Infatti, la lotta contro l'aborto clandestino, è stata una lotta a tutto campo, di certo non liquidabile con l'idea di rivendicare e ottenere un "diritto". Parlare pubblicamente di aborto ha significato innanzitutto una radicale messa in discussione della sessualità e dei rapporti tra uomo e donna, nel personale e nel politico, come ha fatto soprattutto Rivolta femminile. Ha significato praticare la consapevolezza e la riappropriazione del proprio corpo attraverso strutture e relazioni diverse, come hanno fatto i centri per la salute delle donne, i consultori autogestiti o le cliniche Cisa (Centro italiano sterilizzazione aborto) aperte dalle campagne di "disobbedienza civile" del Movimento di liberazione della donna. Ha significato una battaglia politica sul terreno della riproduzione come lavoro, come hanno fatto i gruppi di Lotta femminista che intrecciavano la richiesta del salario "contro" il lavoro domestico alla denuncia dell'aborto come "infortunio sul lavoro".
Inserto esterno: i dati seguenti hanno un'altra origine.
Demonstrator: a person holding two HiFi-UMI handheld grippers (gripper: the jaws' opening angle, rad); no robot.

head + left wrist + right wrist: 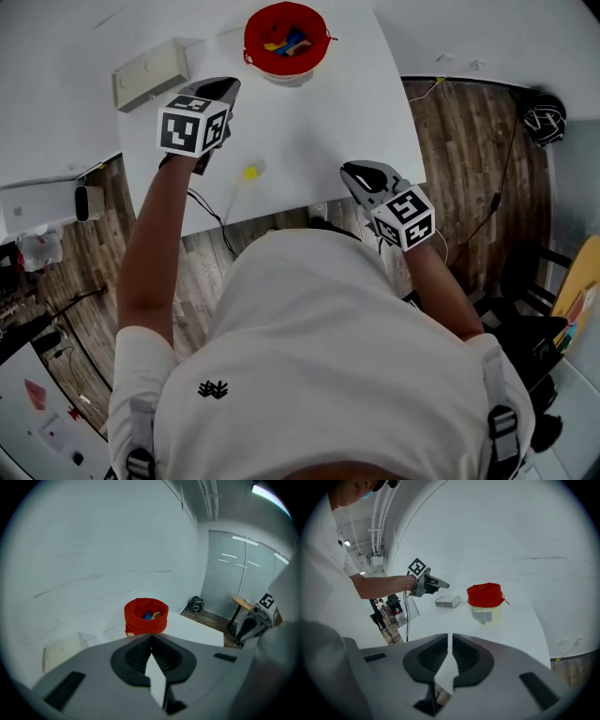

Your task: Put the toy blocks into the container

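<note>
Block (250, 172) is seen lying on the table (319, 122), near the left gripper (228, 87) (clenched, empty). The right gripper (350, 172) is held closed on nothing, farther off. More blocks are seen in the container (253, 42).

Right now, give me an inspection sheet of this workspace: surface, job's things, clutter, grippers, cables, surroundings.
Surface: plain white table.
Job's things: red cloth-lined container at the far edge, with yellow and blue toy blocks inside; one small yellow block lies loose on the table.
Clutter: beige rectangular box near the far left corner.
Grippers: left gripper jaws together, empty; right gripper jaws together, empty.
Cables: black cable hangs below the near edge; a thin dark cable crosses the floor at right.
Surroundings: wooden floor; black helmet-like object.
</note>
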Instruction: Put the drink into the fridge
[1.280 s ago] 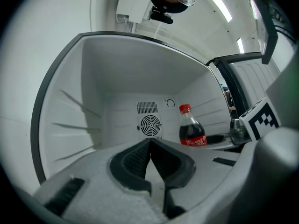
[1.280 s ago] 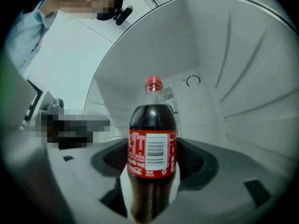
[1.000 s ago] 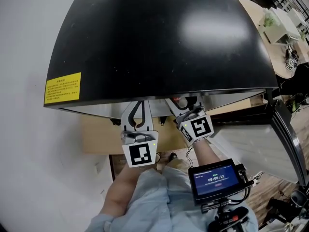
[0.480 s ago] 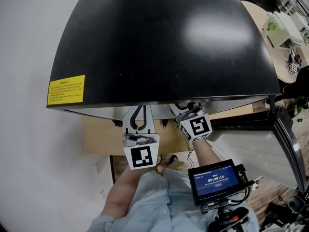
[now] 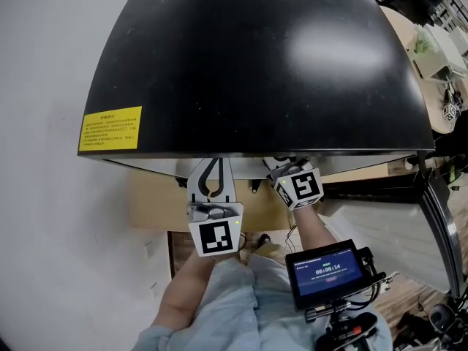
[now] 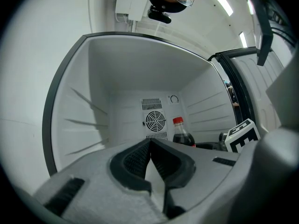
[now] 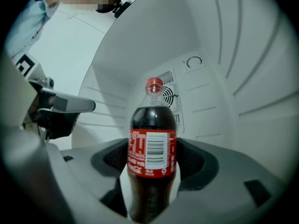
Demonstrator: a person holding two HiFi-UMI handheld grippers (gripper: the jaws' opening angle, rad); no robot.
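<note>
Placing step: holding the drink [image 7: 153, 120] upright in the right gripper [image 7: 152, 164], mid-frame inside the fridge [image 6: 93, 101], with the left gripper [image 6: 150, 153] pinched together and empty. Next, likely: set down softly, then let go.

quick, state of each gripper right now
left gripper: closed, nothing in it
right gripper: closed on the cola bottle

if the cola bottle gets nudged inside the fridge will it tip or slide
The cola bottle is tall and narrow, so a push near its red cap would probably tip it. It looks nearly full of dark liquid, so likely heavy for its size. Smooth plastic, possibly slippery.
</note>
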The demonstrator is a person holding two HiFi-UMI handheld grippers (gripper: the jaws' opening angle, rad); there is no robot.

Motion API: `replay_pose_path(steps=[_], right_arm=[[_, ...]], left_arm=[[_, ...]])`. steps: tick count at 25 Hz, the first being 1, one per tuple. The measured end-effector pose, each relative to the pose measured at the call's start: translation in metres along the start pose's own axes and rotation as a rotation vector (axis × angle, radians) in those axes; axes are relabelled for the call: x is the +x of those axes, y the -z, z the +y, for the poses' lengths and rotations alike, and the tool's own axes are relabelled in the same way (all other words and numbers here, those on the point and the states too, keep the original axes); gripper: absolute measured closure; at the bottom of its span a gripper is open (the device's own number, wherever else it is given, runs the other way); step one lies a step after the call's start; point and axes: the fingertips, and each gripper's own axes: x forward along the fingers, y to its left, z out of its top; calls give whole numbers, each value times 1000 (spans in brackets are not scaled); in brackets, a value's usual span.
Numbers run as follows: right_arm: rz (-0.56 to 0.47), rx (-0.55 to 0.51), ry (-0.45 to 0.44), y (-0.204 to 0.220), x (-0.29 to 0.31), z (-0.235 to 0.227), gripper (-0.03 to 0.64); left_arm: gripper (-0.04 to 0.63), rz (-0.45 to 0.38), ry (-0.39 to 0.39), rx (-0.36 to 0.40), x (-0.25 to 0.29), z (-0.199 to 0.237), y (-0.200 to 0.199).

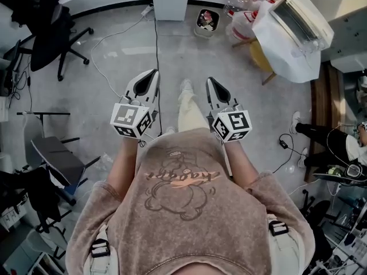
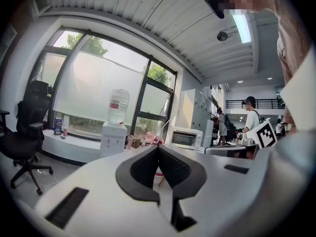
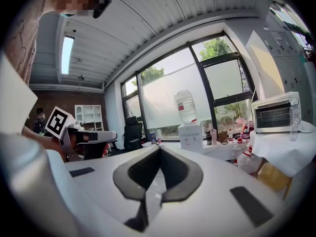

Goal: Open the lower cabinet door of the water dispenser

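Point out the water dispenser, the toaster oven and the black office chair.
water dispenser (image 2: 113,141): left gripper view, on its white body.
toaster oven (image 3: 271,115): right gripper view, on its glass door.
black office chair (image 2: 32,107): left gripper view, on its backrest.

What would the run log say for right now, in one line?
left tool: shut, empty | right tool: shut, empty | white water dispenser with clear bottle: across the floor, untouched

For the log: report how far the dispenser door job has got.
Nothing done: the dispenser stands across the floor, front apparently shut. In hand: nothing; left gripper and right gripper are shut, empty, pointing its way. Left: walk up, grasp the lower door, open it.
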Motion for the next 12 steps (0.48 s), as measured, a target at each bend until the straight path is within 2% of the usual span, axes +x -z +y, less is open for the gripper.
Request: replay_pose_path(steps=[4, 12], right_arm=[[1, -5, -10, -3, 23, -9, 611], [0, 26, -21, -12, 92, -55, 611]], left_arm=[[578, -2, 0, 4, 19, 14, -3], [578, 28, -15, 15, 85, 53, -9]])
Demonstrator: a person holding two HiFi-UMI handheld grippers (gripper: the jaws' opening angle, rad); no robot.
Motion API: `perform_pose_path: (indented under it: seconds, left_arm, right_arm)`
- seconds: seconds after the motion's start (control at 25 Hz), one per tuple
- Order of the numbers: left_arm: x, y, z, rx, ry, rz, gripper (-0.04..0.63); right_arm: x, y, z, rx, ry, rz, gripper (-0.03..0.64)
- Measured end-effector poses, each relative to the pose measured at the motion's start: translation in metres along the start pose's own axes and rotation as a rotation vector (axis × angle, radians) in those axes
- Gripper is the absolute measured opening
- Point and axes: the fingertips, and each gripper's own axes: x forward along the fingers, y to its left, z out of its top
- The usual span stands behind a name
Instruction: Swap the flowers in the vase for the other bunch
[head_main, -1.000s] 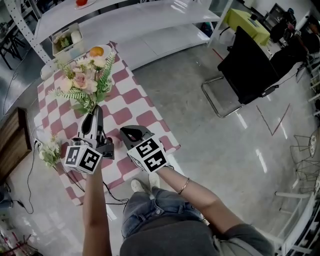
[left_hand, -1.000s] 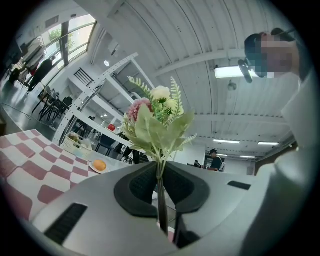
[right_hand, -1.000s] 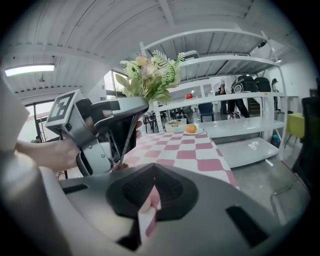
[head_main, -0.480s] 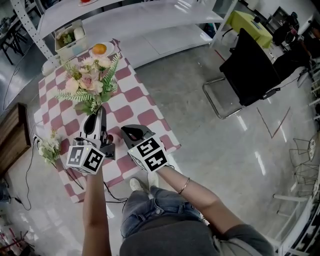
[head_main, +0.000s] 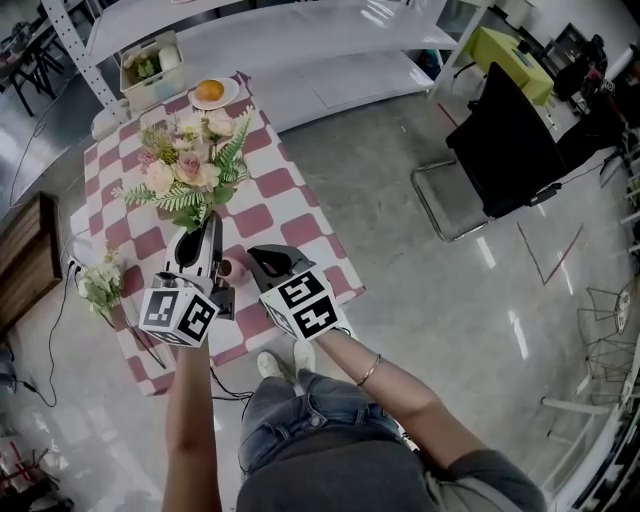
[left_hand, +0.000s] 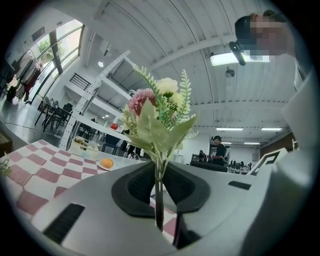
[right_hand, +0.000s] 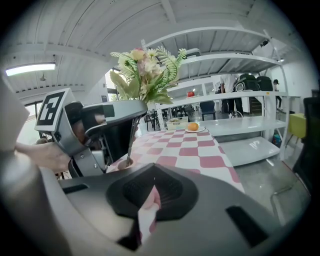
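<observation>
On the checkered desk (head_main: 275, 200), the bouquet (head_main: 190, 175) stands upright, its stems pinched in the left claw (head_main: 203, 232) and running straight down to the small vase (head_main: 226, 268) just below. The other bunch (head_main: 103, 287) lies left, nearer that claw. The right claw (head_main: 262, 258) rests beside the vase, jaws nearly together, apparently empty.

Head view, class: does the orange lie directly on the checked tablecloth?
No, the orange sits on a white plate, which keeps it off the checked tablecloth.
</observation>
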Motion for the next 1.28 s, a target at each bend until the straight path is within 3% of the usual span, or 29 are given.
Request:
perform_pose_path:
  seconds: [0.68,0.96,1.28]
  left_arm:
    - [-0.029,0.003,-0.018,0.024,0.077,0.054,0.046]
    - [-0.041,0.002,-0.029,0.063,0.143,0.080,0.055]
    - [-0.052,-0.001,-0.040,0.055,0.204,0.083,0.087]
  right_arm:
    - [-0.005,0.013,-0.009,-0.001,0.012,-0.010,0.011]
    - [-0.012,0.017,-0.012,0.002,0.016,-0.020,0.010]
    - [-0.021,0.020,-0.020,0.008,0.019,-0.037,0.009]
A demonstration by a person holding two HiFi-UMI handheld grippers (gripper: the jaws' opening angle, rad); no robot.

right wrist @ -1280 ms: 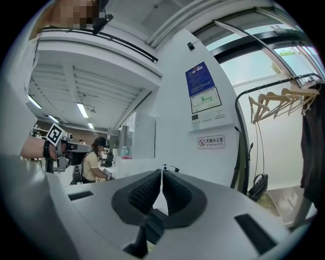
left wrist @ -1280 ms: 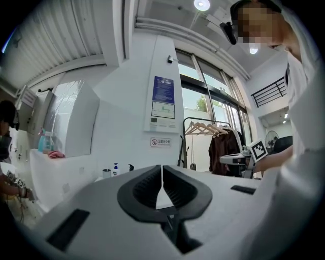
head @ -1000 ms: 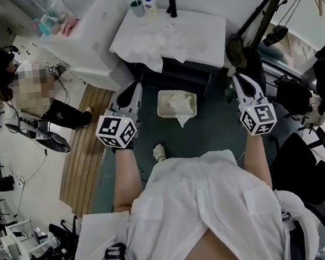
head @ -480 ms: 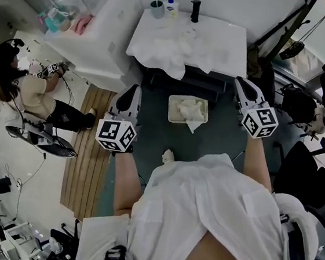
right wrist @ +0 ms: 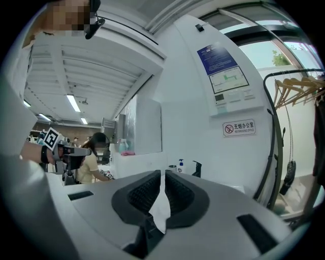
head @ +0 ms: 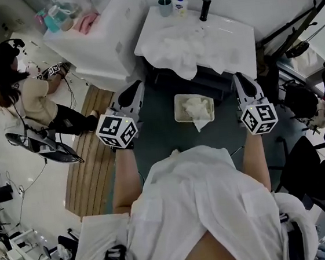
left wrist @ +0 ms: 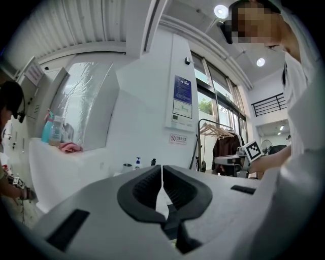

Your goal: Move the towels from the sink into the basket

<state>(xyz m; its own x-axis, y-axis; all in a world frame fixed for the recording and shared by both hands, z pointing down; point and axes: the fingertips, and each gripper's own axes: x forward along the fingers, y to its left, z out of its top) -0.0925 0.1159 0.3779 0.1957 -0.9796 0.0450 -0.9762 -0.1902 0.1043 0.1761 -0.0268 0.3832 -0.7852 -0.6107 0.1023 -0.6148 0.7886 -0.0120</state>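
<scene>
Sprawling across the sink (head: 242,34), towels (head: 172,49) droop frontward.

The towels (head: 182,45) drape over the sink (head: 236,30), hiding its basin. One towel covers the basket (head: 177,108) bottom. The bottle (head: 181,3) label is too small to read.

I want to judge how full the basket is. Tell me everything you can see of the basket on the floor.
The basket is a small, pale cream rectangular tub, plastic by its look. It stands upright on the dark floor, just in front of the dark cabinet under the sink. Crumpled white towel fills much of it, and one corner droops over its near rim. Nothing else appears to touch it.
</scene>
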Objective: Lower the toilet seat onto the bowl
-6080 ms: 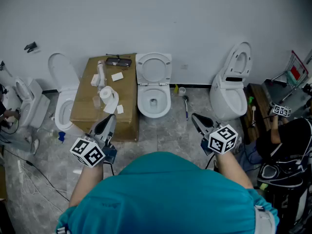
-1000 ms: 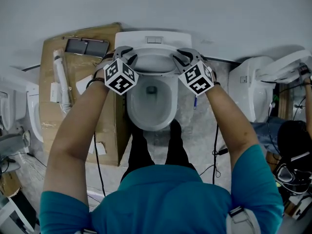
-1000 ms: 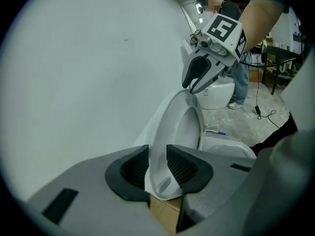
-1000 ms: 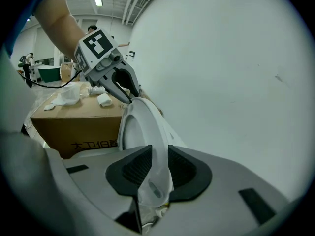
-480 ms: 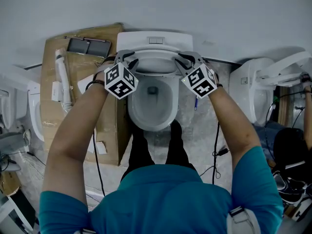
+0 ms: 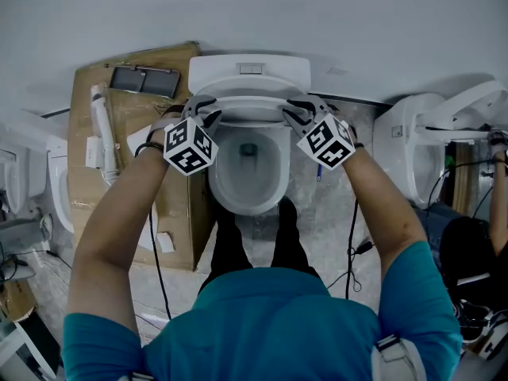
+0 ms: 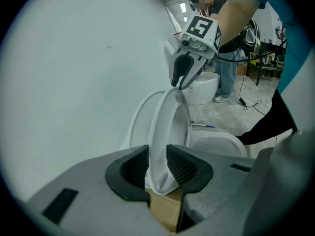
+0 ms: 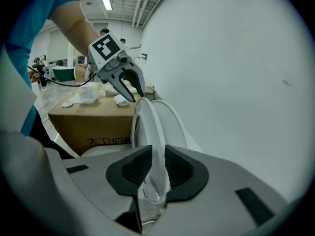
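White wall (image 6: 333, 10) backs the toilet. Your left gripper (image 7: 157, 167) has its jaws narrowly apart, pads clamped on the left edge of the toilet seat (image 7: 166, 124). Your right gripper (image 8: 153, 167) pinches the opposite edge likewise. That seat stands nearly upright, tipped just off the lid (image 7: 139, 116) behind it, above the bowl (image 6: 248, 182). At your left stands a cardboard box (image 6: 87, 185).

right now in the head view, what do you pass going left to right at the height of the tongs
left toilet → box → left tongs → bowl → right tongs → right toilet. The seat, gripped by both tongs, spans between them, so it has no place in the order.
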Available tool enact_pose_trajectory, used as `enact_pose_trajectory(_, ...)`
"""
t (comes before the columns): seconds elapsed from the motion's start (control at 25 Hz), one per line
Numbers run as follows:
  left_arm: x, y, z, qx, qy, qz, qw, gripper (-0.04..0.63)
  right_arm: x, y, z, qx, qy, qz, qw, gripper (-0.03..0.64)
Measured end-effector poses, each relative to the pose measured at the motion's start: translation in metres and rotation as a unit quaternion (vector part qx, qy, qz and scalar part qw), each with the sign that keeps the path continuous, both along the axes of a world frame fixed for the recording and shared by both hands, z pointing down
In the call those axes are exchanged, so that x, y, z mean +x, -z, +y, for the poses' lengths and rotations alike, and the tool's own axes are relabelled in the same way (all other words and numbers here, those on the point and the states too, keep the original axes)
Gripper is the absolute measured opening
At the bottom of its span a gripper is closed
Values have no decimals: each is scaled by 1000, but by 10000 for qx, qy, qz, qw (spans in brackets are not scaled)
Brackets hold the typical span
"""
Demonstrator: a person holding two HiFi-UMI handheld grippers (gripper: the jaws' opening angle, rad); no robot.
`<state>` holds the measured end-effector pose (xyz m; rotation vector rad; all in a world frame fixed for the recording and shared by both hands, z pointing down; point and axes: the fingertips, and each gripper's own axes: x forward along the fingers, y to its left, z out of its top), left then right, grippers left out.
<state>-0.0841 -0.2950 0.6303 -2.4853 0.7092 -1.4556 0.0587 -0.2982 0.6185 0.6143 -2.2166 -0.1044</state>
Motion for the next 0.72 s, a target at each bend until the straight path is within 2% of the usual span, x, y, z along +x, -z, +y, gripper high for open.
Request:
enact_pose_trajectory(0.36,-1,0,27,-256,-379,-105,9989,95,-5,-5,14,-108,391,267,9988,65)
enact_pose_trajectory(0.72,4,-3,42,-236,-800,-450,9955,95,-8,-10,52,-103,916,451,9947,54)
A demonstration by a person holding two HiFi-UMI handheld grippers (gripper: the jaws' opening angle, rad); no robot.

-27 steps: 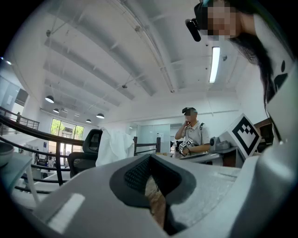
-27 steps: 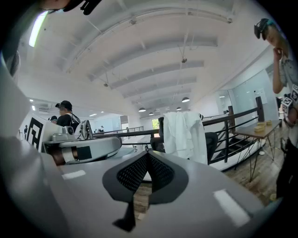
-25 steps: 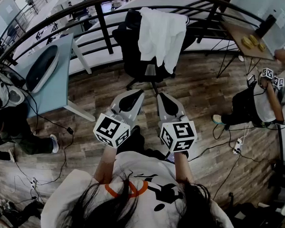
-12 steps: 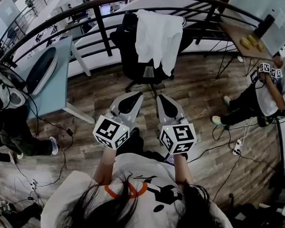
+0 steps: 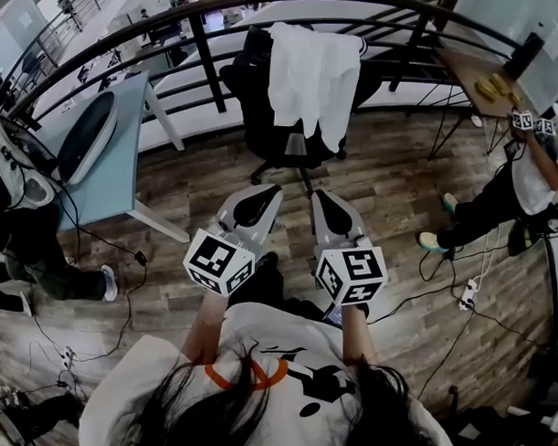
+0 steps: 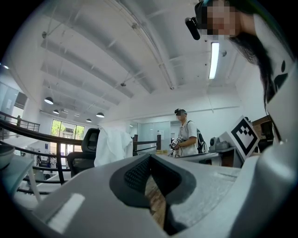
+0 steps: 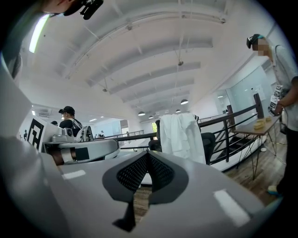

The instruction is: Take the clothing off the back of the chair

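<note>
CHAIR STILL DRESSED: A loose white cloth garment (image 5: 313, 72) hangs draped over the backrest of a black swivel office chair (image 5: 264, 126) beside a curved black metal railing (image 5: 201, 55). It is untouched as a person holding two grey handheld tools faces it across a stretch of brown wood-plank floor (image 5: 390, 185). Over the past second little has altered. The left gripper (image 5: 265, 190) and right gripper (image 5: 322, 195) have slipped only a shade lower in the head view, and the chair sits where it did. The one real mover is a dark-trousered bystander (image 5: 499, 202) at the right edge, who has shifted position. By the look of it the approach has barely begun, and the whole reach to the chair remains to be covered. Both tools are held out in front of the chest, side by side and near each other, noses pointed towards the chair, forearms extended from the torso. In each gripper's own view the ribbed black pads meet at their tips with nothing caught between them, only floor showing through the gap below. Both will likely need to part before either can pinch the fabric, which lies well apart from them, ahead and a touch to the right
</note>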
La lotta per l'aborto libero, gratuito e assistito è stata radicale, costellata di occupazioni - la più eclatante quella del Duomo di Milano nel 1976 -, di autodenunce, di processi, arresti, cortei caricati dalla celere, attaccati dai fascisti ma anche dai servizi d'ordine dei "compagni", come quello di Roma nel 1975. Ma ha portato con sé anche la reinvenzione del pubblico, la costruzione di nuove istituzioni dal basso, attraverso l'apertura dei consultori autogestiti, dei centri di medicina delle donne e delle cliniche in cui si effettuavano gli aborti con il nuovo metodo dell'aspirazione importato dalla Francia. Ha significato tutto questo insieme, perché, in quegli anni, tutte volevano tutto.

Il 14 gennaio 2006, in 250mila, in maggioranza donne, hanno manifestato a Milano in difesa della 194, per il diritto all'autodeterminazione. Perché la legge 194 è l'istituzionalizzazione di questa grande esperienza di conflitto e invenzione. Un conflitto che cova sotto la cenere, sempre pronto a riaccendersi.